[Saved data entries]
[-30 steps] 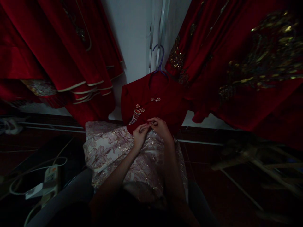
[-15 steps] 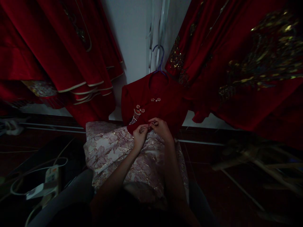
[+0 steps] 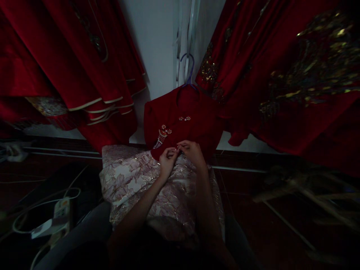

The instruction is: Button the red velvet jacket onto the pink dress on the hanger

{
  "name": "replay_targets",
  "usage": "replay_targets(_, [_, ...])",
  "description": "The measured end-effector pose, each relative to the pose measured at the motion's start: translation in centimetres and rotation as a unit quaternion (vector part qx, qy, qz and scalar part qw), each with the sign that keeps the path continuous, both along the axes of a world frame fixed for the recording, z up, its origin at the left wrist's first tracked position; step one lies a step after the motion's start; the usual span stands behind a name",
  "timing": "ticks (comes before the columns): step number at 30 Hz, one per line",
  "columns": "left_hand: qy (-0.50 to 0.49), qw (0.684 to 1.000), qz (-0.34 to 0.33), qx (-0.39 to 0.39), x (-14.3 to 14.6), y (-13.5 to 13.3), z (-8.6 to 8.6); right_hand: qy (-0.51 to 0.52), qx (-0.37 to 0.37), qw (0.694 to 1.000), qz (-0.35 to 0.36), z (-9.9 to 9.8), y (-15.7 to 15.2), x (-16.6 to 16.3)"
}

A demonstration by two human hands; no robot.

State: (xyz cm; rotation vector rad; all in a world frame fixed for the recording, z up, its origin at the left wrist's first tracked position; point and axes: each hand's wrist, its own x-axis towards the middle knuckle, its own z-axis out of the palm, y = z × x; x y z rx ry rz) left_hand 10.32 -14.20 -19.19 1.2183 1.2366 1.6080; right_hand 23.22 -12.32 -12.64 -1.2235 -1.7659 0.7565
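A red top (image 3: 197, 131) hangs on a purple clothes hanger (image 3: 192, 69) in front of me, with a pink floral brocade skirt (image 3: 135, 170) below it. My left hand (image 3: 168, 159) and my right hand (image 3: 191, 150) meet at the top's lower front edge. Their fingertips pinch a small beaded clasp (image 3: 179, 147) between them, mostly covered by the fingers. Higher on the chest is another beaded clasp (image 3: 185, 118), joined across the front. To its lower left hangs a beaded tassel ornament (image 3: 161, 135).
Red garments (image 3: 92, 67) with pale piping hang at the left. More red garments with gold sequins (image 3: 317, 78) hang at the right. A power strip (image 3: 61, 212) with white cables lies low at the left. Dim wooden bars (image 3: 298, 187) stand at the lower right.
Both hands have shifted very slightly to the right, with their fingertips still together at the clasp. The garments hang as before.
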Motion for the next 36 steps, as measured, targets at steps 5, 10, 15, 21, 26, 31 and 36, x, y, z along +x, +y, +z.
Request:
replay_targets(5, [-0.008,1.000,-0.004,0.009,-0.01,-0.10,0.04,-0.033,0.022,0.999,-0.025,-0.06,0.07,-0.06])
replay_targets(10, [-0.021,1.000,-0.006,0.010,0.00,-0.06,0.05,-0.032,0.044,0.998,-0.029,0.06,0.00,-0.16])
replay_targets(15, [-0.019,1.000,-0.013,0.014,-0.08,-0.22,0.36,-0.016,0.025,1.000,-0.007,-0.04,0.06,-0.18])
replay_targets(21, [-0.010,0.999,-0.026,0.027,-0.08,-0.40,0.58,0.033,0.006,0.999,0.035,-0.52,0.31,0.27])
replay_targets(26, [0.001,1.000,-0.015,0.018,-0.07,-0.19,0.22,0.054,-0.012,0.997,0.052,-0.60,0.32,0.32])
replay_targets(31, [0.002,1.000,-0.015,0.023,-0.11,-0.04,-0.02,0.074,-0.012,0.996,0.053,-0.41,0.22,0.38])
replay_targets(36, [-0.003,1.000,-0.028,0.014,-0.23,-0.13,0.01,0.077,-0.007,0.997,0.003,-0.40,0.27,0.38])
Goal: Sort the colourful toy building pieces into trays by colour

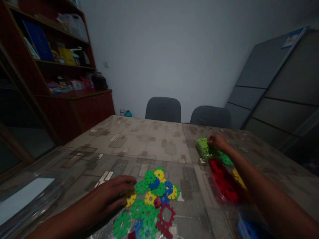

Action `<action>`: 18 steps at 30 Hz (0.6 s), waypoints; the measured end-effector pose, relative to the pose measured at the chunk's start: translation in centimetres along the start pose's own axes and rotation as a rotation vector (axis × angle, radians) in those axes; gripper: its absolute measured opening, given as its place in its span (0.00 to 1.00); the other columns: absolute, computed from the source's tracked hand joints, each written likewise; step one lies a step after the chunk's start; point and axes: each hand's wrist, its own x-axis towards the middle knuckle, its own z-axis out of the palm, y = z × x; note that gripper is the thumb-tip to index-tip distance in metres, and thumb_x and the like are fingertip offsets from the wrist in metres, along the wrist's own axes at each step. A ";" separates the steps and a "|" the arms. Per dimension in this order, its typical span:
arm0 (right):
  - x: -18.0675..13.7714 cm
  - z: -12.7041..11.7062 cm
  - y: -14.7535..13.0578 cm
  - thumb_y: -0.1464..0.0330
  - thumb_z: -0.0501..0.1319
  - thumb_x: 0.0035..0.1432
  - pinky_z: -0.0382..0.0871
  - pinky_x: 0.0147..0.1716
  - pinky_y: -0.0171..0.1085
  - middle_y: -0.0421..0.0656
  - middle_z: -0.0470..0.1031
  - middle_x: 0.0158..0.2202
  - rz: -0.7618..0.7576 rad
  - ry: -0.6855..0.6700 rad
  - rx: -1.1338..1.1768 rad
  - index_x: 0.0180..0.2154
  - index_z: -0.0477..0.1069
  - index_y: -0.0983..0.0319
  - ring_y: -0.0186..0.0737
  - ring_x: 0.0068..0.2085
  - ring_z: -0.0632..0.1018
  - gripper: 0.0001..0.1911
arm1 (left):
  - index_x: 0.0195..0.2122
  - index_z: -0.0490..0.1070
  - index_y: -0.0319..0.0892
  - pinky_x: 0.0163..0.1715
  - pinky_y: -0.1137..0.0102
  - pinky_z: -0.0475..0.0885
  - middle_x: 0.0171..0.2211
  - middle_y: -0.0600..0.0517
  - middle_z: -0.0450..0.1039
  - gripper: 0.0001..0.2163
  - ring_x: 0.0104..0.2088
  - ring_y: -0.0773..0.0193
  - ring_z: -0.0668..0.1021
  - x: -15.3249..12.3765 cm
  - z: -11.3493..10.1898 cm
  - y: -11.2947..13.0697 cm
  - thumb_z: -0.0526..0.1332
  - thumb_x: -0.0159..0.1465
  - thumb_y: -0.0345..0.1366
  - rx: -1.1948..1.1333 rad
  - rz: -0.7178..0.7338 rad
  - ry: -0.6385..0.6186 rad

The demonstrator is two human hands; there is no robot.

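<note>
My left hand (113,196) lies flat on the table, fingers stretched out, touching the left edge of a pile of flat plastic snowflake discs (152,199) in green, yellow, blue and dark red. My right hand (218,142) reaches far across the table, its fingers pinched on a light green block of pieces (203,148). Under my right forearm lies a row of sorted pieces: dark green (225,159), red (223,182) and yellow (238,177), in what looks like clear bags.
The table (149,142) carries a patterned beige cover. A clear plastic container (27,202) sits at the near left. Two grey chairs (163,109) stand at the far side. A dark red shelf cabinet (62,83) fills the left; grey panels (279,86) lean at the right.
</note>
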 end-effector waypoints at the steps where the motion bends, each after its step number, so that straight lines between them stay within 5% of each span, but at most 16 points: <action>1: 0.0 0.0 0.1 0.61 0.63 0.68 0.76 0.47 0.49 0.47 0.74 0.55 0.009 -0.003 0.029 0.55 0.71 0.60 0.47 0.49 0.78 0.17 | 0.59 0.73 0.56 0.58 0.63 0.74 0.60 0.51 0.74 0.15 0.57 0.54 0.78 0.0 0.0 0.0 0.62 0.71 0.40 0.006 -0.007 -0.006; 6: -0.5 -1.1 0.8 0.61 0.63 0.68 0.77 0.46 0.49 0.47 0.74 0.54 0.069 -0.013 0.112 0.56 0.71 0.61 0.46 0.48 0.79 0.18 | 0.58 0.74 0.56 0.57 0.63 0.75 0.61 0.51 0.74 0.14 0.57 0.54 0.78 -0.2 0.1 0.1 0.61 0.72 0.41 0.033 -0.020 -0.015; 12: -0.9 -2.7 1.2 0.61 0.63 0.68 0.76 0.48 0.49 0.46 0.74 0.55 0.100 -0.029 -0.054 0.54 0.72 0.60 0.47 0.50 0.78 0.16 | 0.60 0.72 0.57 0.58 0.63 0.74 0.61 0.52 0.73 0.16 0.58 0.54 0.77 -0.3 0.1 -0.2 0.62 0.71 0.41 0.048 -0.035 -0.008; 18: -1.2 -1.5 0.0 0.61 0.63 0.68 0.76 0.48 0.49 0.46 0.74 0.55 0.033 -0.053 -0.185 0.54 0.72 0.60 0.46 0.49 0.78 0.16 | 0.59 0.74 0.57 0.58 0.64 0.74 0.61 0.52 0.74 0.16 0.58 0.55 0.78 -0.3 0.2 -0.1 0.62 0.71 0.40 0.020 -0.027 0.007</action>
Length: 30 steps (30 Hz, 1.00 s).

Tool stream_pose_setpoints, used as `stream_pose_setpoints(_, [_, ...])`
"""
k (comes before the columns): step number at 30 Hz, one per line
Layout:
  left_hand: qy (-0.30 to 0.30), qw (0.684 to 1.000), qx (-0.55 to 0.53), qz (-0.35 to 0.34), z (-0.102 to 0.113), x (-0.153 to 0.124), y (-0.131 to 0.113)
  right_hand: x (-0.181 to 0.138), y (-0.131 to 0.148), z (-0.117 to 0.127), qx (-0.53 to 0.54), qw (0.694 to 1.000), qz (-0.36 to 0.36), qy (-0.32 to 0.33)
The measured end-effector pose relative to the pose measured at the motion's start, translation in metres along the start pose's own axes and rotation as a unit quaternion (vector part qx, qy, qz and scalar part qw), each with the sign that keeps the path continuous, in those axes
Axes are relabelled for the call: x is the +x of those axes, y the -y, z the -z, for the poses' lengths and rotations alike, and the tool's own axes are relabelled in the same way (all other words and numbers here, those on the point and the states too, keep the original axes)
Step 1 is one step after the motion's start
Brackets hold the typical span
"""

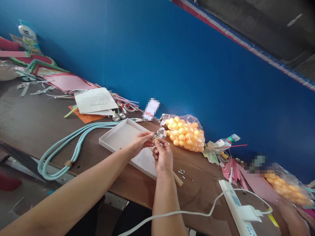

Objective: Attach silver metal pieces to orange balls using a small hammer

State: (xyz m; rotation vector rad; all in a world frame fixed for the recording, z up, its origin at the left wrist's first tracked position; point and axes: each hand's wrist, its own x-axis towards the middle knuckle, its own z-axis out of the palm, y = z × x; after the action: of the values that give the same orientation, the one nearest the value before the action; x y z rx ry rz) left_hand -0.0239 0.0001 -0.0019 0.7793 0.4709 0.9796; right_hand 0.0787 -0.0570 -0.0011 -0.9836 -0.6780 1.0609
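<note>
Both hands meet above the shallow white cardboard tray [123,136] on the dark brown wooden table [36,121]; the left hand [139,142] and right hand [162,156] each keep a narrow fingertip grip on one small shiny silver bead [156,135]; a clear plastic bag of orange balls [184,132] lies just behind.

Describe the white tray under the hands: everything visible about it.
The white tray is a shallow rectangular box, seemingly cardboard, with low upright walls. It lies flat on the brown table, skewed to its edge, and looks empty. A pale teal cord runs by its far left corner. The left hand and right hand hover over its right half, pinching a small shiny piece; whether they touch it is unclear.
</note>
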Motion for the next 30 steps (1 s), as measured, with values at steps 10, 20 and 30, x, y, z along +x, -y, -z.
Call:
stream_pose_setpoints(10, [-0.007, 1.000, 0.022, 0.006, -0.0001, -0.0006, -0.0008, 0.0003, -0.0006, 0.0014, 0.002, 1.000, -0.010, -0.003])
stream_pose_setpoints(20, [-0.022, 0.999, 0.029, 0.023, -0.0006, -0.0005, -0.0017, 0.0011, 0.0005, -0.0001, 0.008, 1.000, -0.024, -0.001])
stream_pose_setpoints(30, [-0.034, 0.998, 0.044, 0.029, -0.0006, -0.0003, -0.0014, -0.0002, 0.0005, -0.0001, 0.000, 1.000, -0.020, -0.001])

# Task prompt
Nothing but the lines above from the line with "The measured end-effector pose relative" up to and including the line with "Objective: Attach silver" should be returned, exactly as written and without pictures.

# Answer for this exercise
The measured end-effector pose relative to the pose measured at the motion's start, translation in metres along the start pose's own axes and rotation as a unit quaternion (vector part qx, qy, qz and scalar part qw), each with the sign that keeps the path continuous, in those axes
Axes are relabelled for the call: x is the +x of those axes, y the -y, z the -z, for the poses' lengths and rotations alike, and the tool's own axes are relabelled in the same way (all other words and numbers here, those on the point and the states too, keep the original axes)
Step 1 is one step after the motion's start
Brackets hold the typical span
"""


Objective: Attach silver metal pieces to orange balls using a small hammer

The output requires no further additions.